= Beginning of Section =

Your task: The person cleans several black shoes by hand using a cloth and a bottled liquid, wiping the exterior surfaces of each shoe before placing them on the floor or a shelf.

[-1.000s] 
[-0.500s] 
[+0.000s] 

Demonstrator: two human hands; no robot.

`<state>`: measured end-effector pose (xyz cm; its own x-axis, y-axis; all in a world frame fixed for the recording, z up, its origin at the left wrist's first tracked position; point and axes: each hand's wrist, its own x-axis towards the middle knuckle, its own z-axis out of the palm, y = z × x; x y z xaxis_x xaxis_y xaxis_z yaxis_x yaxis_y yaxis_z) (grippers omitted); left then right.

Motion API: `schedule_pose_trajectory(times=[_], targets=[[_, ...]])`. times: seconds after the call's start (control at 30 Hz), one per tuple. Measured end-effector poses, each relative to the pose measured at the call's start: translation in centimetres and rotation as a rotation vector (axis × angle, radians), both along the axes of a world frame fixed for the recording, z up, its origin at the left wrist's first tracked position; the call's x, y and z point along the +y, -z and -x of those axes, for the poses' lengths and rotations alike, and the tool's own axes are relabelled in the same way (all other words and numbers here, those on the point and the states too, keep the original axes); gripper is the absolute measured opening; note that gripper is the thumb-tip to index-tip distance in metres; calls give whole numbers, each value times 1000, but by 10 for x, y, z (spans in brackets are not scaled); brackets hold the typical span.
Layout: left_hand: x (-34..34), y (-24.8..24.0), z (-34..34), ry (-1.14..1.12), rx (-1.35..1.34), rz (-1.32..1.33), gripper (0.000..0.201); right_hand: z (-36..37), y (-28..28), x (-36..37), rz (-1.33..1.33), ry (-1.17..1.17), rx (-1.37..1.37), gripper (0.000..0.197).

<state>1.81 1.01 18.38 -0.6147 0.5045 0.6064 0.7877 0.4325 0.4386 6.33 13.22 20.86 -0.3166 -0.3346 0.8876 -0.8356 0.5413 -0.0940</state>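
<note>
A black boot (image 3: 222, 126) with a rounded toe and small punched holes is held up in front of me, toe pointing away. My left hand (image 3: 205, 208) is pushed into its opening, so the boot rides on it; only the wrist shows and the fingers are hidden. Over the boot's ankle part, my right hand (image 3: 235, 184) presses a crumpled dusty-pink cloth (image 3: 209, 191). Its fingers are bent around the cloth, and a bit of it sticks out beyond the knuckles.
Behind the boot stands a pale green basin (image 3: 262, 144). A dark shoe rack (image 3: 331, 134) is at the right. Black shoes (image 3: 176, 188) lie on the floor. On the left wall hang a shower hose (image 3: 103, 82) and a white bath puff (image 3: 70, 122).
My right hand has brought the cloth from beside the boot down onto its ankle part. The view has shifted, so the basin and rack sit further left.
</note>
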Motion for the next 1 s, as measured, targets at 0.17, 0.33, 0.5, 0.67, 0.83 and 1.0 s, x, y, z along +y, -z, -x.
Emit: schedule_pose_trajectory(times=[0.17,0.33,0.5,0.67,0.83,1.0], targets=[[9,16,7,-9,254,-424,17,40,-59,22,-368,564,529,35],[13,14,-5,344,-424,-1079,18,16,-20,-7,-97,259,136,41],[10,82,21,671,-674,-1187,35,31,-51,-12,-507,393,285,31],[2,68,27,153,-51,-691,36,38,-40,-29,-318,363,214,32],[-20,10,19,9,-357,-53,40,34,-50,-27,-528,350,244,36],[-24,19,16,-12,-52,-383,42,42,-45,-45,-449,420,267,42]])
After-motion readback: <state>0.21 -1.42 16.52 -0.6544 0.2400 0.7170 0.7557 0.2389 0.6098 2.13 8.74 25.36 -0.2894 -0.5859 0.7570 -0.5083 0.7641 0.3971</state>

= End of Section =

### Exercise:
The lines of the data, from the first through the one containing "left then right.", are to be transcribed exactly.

### Result below:
Your task: The person cleans several black shoes by hand using a cloth and a bottled liquid, wiping the exterior surfaces of each shoe before placing them on the floor or a shelf.

[-1.000s] 
[-0.500s] 
[+0.000s] 

Demonstrator: two human hands; no robot.

`<state>`: measured end-effector pose (xyz cm; its own x-axis, y-axis; all in a world frame fixed for the recording, z up, its origin at the left wrist's first tracked position; point and axes: each hand's wrist, its own x-axis towards the middle knuckle, its own z-axis out of the palm, y = z × x; x y z xaxis_x xaxis_y xaxis_z yaxis_x yaxis_y yaxis_z) (grippers omitted); left then right.

Work on this exercise is now complete.